WHAT TO DO: Return the lines below exactly, from the first line to the line that contains "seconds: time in". Leave out pictures.

SUPPLIED INFORMATION:
________________________

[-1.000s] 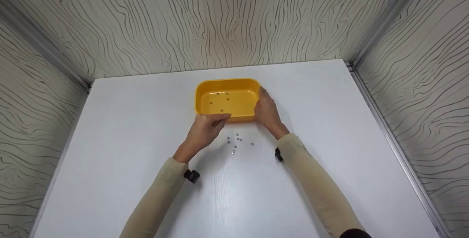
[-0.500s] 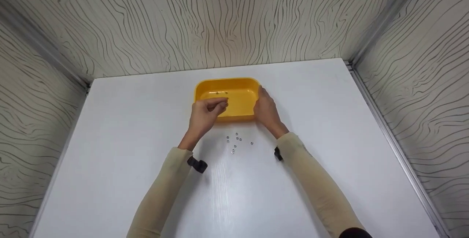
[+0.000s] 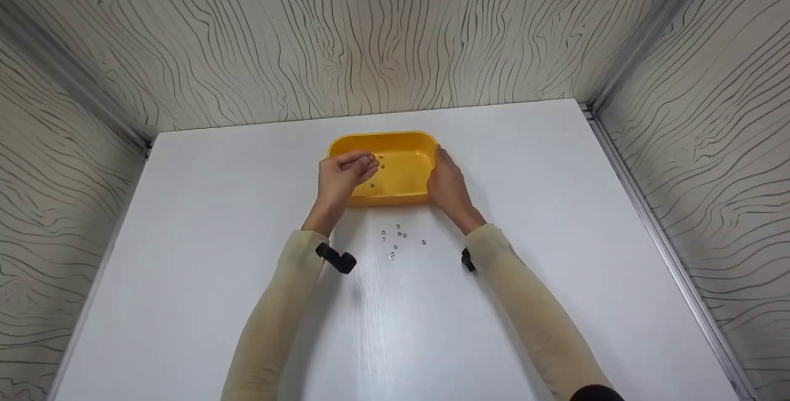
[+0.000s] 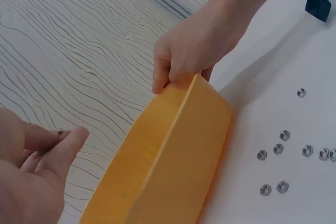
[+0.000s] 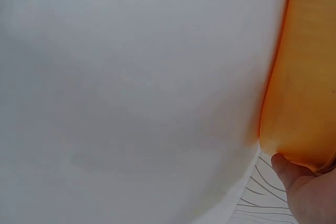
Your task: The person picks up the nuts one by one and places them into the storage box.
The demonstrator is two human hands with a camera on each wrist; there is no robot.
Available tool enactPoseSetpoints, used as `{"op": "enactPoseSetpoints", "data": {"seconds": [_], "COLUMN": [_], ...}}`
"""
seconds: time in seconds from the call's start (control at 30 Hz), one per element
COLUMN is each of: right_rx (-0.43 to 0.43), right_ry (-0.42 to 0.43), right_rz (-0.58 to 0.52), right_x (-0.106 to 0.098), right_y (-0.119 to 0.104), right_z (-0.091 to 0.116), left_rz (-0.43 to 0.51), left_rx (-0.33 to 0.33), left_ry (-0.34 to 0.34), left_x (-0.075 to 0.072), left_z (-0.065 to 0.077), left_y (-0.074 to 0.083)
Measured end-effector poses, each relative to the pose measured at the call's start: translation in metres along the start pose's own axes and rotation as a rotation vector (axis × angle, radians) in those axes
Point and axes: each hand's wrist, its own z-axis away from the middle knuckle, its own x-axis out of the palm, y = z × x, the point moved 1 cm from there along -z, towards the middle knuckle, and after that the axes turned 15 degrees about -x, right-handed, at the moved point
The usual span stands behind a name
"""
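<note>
A yellow plastic bin (image 3: 395,201) stands on the white table. Over its left half, my left hand (image 3: 335,184) pinches a small metal hex nut (image 4: 60,131) between thumb and fingertips. My right hand (image 3: 449,190) grips the bin's right end, fingers over the rim and thumb on the outer wall, as the left wrist view shows. Inside the bin a few nuts (image 3: 382,166) lie on the floor, partly hidden behind my left hand. Several more hex nuts (image 4: 282,187) are scattered on the table in front of the bin.
The white tabletop (image 3: 203,265) is bounded by a wood-grain panel (image 3: 370,37) behind, with similar panels at both sides. Metal rails (image 3: 673,271) run along the panel joints and the right table edge. Both wrists carry black camera mounts (image 3: 336,258).
My left hand has moved from the bin's front rim forward and slightly left, over the inside. The right hand keeps its grip; the bin and the table nuts stay in place.
</note>
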Motion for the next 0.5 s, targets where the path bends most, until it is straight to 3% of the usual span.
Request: {"op": "enactPoseSetpoints", "data": {"seconds": [0.23,0.5], "right_rx": [-0.007,-0.009], "right_ry": [0.008,0.009], "right_rz": [0.001,-0.011], "right_x": [0.000,0.000], "right_y": [0.000,0.000], "right_z": [0.000,0.001], "left_rz": [0.008,-0.016], "left_rx": [-0.110,-0.163], "left_ry": [0.048,0.119], "left_x": [0.003,0.003], "left_z": [-0.011,-0.020], "left_y": [0.002,0.000]}}
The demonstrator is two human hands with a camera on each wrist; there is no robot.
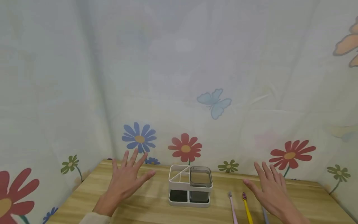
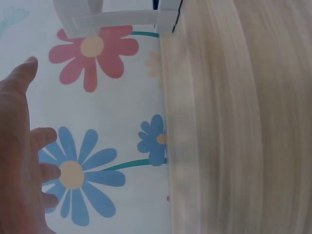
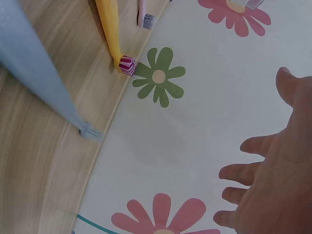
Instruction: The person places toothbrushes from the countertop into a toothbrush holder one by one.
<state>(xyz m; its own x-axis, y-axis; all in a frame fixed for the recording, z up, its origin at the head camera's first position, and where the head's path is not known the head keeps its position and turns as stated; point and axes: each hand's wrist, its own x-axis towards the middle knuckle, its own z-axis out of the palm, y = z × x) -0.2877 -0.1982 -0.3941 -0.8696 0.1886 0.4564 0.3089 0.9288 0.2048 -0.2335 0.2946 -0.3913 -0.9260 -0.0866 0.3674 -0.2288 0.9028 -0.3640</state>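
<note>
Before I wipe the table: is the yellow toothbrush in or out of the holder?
Out: the yellow toothbrush lies on the table, apart from the holder.

Room to pass left, right and in front; cloth shuts off the back.
Round the white holder (image 1: 179, 186), bare table (image 1: 148, 207) gives lanes at 6 and 9 o'clock, and one at 3 o'clock toward the right hand (image 1: 269, 193). At 4 o'clock the pink toothbrush (image 1: 233, 208), yellow toothbrush (image 1: 247, 210) and blue toothbrush (image 1: 265, 215) are in the way, with narrow gaps between. At 12 o'clock the flowered cloth (image 1: 179, 77) blocks the way; dividers cramp the holder's left top.
</note>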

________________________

SOLVED EXERCISE:
[-1.000s] 
[-0.500s] 
[+0.000s] 
[+0.000s] 
[+0.000s] 
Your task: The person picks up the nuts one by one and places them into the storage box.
The demonstrator is two human hands with a camera on each wrist; there is no robot.
Available tool enactPoseSetpoints, used as `{"op": "enactPoseSetpoints", "data": {"seconds": [_], "COLUMN": [_], ...}}`
"""
seconds: time in seconds from the call's start (control at 30 Hz), one per element

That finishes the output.